第51回日本小児循環器学会総会・学術集会

講演情報

一般口演

1-12 自律神経・神経体液因子・心肺機能

一般口演-7
自律神経・神経体液因子・心肺機能

2015年7月16日(木) 16:00 〜 16:50 第5会場 (1F アポロン A)

座長:
新垣 義夫 (倉敷中央病院)
高橋 徹 (弘前大学)

I-O-31~I-O-35

[I-O-35] フォンタン術後患者における酸素飽和度低下のメカニズムの検討

清水 美妃子, 宮本 建志, 杉山 央, 中西 敏雄 (東京女子医科大学 循環器小児科)

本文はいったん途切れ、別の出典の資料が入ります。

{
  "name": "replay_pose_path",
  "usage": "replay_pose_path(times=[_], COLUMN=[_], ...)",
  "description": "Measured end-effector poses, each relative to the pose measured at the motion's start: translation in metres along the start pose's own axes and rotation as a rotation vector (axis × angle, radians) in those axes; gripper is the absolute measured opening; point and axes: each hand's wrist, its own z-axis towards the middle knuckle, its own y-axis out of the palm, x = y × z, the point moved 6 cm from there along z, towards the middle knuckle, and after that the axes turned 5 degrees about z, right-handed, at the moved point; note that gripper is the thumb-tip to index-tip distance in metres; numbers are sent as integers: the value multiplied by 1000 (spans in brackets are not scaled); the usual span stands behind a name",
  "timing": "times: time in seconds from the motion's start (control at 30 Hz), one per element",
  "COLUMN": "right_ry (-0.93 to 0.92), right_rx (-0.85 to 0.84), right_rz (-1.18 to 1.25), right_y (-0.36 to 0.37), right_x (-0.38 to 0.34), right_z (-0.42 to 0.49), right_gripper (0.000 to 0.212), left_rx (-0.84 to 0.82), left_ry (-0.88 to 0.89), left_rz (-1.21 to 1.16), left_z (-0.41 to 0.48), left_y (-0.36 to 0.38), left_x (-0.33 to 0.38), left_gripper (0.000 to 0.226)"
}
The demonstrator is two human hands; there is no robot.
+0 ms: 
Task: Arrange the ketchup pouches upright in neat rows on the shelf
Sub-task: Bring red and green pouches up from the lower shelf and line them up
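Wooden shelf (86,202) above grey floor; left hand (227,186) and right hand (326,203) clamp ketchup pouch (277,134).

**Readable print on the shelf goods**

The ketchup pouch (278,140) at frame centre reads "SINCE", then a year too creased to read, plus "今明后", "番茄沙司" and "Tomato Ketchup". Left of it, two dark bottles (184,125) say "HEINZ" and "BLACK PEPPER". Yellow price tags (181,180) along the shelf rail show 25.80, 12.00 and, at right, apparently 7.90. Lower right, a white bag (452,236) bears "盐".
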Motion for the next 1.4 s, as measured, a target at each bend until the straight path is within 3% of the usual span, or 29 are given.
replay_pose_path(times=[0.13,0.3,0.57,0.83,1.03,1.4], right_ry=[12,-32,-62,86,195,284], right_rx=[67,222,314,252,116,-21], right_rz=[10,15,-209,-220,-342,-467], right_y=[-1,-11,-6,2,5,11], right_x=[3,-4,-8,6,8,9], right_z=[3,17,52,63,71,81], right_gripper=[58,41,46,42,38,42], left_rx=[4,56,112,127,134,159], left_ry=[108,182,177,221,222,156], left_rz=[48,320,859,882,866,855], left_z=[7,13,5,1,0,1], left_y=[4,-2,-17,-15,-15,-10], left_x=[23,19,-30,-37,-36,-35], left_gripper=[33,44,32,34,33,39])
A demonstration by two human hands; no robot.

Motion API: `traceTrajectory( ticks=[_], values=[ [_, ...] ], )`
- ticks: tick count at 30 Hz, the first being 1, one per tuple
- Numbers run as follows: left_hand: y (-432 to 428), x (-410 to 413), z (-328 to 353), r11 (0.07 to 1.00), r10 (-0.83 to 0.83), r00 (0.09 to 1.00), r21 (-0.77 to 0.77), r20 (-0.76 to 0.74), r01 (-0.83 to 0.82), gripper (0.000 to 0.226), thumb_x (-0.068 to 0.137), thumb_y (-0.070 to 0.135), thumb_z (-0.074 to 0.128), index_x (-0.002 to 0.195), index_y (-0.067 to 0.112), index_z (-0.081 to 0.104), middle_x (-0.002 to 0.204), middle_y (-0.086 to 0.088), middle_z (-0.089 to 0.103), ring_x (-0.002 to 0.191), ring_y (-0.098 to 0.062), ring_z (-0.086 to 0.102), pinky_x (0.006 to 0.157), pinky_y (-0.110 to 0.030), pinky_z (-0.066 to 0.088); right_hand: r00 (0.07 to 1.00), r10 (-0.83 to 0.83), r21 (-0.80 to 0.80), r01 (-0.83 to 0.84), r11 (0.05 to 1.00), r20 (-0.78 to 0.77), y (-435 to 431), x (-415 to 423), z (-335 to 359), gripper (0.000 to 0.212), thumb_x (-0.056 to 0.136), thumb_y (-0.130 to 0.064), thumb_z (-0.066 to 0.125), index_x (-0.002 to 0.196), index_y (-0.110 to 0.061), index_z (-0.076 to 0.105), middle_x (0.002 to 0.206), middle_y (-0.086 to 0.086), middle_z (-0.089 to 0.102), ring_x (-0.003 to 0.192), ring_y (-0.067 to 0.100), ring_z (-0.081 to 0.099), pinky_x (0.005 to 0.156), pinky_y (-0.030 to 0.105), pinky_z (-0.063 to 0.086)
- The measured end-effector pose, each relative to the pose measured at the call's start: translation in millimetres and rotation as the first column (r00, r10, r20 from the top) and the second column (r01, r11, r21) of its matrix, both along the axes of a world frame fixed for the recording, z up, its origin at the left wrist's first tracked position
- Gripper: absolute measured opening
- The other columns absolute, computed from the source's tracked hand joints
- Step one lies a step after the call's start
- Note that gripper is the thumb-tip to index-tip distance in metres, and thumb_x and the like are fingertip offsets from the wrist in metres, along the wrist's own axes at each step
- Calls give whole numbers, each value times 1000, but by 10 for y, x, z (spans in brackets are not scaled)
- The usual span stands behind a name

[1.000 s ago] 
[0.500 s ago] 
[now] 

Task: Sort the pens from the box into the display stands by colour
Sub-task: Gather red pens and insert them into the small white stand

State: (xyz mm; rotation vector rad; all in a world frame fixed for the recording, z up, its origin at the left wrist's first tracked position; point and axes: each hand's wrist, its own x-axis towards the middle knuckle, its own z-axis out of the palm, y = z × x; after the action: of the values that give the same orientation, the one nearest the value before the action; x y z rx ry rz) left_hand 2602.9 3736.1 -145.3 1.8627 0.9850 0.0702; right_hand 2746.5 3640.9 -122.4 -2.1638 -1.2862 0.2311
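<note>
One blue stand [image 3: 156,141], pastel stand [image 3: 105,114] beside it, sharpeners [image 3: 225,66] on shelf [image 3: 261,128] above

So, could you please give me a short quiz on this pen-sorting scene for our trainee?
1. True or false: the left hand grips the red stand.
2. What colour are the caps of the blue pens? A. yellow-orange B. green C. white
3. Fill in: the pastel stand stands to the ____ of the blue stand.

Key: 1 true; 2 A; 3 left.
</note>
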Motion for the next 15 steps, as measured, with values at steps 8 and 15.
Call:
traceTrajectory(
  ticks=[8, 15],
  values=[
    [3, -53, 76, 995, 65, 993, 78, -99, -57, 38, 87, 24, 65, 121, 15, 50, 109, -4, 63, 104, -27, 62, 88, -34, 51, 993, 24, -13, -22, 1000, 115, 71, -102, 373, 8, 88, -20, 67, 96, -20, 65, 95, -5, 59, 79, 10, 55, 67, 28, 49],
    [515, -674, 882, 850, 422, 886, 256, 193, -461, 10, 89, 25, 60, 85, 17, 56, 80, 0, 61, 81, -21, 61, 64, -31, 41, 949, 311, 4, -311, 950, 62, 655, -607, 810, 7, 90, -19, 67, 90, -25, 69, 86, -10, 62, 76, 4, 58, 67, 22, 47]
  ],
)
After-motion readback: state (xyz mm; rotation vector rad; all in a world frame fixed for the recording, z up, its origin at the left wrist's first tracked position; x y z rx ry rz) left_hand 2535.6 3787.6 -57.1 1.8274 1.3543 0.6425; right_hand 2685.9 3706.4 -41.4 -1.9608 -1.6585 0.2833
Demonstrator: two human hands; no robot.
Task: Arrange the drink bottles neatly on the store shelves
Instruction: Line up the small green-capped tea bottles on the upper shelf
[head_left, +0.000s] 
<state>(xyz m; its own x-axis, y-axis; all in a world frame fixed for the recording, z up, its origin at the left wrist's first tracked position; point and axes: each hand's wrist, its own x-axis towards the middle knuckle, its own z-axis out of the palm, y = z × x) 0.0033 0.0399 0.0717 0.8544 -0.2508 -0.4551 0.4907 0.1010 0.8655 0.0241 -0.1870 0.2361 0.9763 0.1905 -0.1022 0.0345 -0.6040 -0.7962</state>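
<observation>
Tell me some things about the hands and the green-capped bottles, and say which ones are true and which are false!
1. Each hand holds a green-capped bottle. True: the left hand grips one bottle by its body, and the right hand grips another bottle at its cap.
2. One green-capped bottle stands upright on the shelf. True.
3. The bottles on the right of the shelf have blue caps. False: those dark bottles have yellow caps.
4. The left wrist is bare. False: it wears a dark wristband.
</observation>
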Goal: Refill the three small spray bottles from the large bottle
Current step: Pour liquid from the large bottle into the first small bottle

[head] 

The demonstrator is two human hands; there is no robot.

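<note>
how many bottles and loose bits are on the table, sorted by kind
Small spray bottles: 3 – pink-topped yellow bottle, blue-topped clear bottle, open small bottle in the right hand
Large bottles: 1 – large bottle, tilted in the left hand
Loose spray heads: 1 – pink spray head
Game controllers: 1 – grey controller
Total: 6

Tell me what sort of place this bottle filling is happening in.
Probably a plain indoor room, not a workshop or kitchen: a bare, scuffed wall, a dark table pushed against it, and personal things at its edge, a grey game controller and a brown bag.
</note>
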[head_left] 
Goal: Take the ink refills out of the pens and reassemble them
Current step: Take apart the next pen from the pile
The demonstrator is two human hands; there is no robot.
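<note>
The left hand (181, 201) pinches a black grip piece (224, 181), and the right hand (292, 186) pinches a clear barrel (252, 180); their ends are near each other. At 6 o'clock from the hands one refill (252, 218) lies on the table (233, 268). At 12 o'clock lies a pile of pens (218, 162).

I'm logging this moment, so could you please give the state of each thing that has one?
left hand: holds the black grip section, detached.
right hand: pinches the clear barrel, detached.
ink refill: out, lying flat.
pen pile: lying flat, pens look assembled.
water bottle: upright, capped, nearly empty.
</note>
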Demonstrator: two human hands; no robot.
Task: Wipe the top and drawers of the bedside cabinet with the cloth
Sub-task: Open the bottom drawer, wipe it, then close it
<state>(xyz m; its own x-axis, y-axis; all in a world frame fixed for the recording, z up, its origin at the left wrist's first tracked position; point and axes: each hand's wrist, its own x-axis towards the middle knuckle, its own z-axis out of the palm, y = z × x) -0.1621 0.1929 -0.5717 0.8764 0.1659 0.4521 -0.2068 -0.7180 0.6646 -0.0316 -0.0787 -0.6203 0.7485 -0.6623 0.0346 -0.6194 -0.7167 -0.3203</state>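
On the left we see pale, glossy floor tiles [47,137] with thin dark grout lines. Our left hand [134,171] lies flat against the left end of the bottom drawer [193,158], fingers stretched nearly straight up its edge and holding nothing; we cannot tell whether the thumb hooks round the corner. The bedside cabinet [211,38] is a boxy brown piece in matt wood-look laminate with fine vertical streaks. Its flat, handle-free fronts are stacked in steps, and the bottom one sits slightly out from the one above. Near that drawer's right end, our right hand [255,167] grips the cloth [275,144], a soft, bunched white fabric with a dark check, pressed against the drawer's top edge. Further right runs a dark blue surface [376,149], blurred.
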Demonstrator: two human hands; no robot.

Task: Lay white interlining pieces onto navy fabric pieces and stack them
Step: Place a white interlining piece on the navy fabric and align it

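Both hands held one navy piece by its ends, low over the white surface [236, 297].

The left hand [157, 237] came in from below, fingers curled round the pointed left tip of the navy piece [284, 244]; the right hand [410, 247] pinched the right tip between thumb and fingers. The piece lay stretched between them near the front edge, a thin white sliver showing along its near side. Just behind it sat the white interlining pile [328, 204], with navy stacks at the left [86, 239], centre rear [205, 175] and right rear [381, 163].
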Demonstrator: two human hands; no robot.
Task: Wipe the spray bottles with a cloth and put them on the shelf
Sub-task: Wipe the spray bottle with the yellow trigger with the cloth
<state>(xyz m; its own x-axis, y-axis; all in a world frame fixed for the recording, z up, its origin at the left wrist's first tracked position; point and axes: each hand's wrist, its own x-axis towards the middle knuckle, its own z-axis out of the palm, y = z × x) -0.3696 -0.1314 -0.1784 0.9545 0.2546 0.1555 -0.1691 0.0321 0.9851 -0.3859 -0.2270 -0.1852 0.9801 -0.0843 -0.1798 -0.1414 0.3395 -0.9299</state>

キーワード:フォンタン術後, 酸素飽和度の低下, 肺循環

背景フォンタン手術は、単心室血行動態の患者において、チアノーゼを解消する最終的な手術であるが、軽微な酸素飽和度の低下はほぼ全例で認められ、その程度は様々な要因で変化する。目的フォンタン術後遠隔期の酸素飽和度低下に、姿位や運動が及ぼす影響を評価すること。また、酸素飽和度の変化に寄与する血行動態指標や右左シャントの位置を明らかにする事。方法2012-2013年に術後心臓カテーテル検査を行った16歳以上のフォンタン術後連続43例について、後方視的検討を行った。立位と仰臥位で経皮酸素飽和度(SpO2)が4%以上変化するかどうかと、6分間歩行でも同様にSpO2が変化するかで患者をそれぞれ2群に分けて、酸素飽和度と、カテーテルデータ、カテーテル中のコントラストエコー所見、造影で確認された右左シャントの位置を比較検討した。結果立位のSpO2は、仰臥位に比べて有意に低かった(94.0±4.0%vs.91.7±4.2%)。4%以上変化した症例は13例あったが、血行動態指標との関連は認めなかった。6分間歩行でSpO2は有意に低下し(91.9±3.9 vs. 88.5±5.8%)、4%以上低下する群(n=16)では、低下しない群に比して有意に動脈血酸素飽和度が低く、肺血管抵抗が高い事がわかった。(1.8±0.9 vs.2.8±1.7wood・unit) また、右左シャントの位置としては、無名静脈からのシャントの頻度が高かった。結論フォンタン術後患者の酸素飽和度低下の機序は、姿位によるものと運動によるもので機序が異なる事が示唆された。運動時の酸素飽和度低下は、肺循環や右左シャントに影響を受けると考えられた。